SMB Ports 139 and 445 Explained
There are two common ports you will see in SMBs. These are: Port 139 and Port 445. Here’s what they do.
Port 139 is used by the NetBIOS session service. Prior to Windows 2000, most operating systems used TCP 139, with SMB running on top of NetBIOS. NetBIOS is a service on the open systems interconnectedness (OSI) model’s session layer that allows applications to communicate with one another within a local network (LAN). This might be anyone on the internet, but because of security concerns, it’s not a recommended alternative.
Windows uses port 445 for file sharing across the network. From Windows 2000 onward, Microsoft changed SMB to use port 445. Microsoft directory services, often known as Microsoft-DS, use port 445.
TCP and UDP protocols both use port 445 for numerous Microsoft services. For file replication, user and computer authentication, group policy and trusts, Microsoft Active Directory and Domain Services use this port. SMB, CIFS, SMB2, DFSN, LSARPC, NbtSS, NetLogonR, SamR and SrvSvc protocols and services are most likely to be found on these ports.
Is SMB Secure?
While different versions of SMB provide differing levels of security and protection, SMBv1 was discovered to have a vulnerability that hackers may exploit to execute their code without the user’s knowledge. When a gadget becomes infected, it attacks any other devices that are linked to it. The National Security Agency (NSA) uncovered the flaw in 2017.
The exploit was called EternalBlue, and it was taken from the NSA and posted online by the Shadow Brokers hacker group. Microsoft did issue a patch to address the vulnerability, but the WannaCry ransomware attack hit the world just a month later.
How to Prevent SMB Vulnerabilities
Patching your system is the best defense against an SMB attack. Attackers will be unable to get access to a patched machine, but a huge number of Windows computers have yet to be patched. The March 2017 update from Microsoft can assist in patching the server message block vulnerabilities. Applying this fix is one of the greatest ways to safeguard a system. If you use a Windows 10 or later system, the update fixes are already built-in. This is why most SMB assaults target Windows 7 and earlier. Furthermore, the WannaCry patch can prevent EternalBlue exploits and other similar flaws.
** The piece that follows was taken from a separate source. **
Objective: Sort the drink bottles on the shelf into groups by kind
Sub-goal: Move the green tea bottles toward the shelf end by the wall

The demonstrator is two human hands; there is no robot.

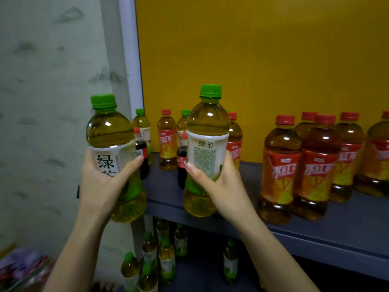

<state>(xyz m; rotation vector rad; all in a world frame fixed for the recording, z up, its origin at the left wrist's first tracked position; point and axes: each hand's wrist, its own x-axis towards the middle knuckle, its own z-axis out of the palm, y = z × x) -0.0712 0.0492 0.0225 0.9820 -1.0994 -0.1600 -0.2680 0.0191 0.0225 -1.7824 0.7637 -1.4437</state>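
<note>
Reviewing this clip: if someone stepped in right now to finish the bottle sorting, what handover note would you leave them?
Left hand grips a green tea bottle, held up past the left end of the shelf.
Right hand grips a second green tea bottle at the shelf front.
Done: red tea bottles grouped at the right.
Left: the back-left cluster is mixed, with green teas, red teas and two cola bottles.
More green tea bottles stand on the lower shelf; the held pair probably belongs there.

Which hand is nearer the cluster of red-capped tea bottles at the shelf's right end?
Right. The right hand, gripping a green-capped bottle, is just left of the cluster; the left hand is much farther left.
</note>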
These fixes are among the most effective SMB server security solutions available.
It’s better to have layers of security when it comes to protecting yourself from cyberattacks, as it is with other things. Apart from the WannaCry and ransomware patches, you can further safeguard your systems by restricting SMB access from the internet, blocking SMB in off site computers when in public areas, and removing SMB if it’s not needed. These easy measures can help protect your system from SMB exploits.
Finally, vulnerability scanning and managed detection and response services can help your system avoid and identify SMB attacks and other cyberattacks.